Please filter the data down to the lines that include the word "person" and copy them.

• [INFORMATION SUPPLIED]
########################################

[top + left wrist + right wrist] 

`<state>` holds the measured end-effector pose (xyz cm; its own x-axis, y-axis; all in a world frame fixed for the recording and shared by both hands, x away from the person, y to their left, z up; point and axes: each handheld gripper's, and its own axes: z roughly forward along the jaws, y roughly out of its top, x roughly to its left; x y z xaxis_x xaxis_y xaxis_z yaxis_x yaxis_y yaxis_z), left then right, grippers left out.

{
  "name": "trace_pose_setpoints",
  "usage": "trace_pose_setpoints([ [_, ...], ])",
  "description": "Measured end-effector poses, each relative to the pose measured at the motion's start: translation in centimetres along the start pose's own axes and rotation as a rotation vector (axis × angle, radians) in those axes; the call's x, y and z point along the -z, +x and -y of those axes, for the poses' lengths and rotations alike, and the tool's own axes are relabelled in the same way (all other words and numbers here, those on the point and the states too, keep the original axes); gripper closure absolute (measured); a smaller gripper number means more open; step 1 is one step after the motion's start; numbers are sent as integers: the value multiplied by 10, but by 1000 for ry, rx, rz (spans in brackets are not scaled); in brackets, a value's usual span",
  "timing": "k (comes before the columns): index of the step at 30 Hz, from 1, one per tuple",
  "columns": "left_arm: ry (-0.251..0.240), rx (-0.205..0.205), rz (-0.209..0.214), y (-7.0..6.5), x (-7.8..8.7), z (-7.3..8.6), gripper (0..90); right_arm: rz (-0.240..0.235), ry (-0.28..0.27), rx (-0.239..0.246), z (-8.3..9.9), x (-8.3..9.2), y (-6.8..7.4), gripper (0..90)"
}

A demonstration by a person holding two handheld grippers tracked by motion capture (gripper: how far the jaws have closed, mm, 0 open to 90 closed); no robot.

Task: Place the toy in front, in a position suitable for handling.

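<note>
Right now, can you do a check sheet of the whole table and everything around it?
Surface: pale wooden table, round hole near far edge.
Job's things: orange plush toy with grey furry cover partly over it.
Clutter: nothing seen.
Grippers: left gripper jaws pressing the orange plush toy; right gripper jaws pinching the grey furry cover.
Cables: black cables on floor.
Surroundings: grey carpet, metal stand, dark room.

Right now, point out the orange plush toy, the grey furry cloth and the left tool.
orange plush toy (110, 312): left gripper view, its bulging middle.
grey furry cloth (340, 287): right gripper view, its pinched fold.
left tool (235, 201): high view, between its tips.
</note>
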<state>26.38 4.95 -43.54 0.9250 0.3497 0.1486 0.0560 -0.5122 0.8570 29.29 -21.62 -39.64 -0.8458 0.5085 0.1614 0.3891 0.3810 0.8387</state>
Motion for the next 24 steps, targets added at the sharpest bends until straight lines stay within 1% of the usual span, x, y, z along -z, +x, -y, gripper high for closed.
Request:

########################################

• [RESPONSE BOX]
`<state>` holds the measured end-effector pose (xyz cm; its own x-axis, y-axis; all in a world frame fixed for the recording and shared by both hands, x away from the person, y to their left, z up; point and axes: each handheld gripper's, and its own axes: z roughly forward along the jaws, y roughly out of its top, x roughly to its left; x y z xaxis_x xaxis_y xaxis_z yaxis_x yaxis_y yaxis_z), left then right, grippers left out.
A demonstration by a person holding two handheld grippers tracked by motion capture (gripper: how far the jaws have closed, mm, 0 open to 90 closed); no robot.

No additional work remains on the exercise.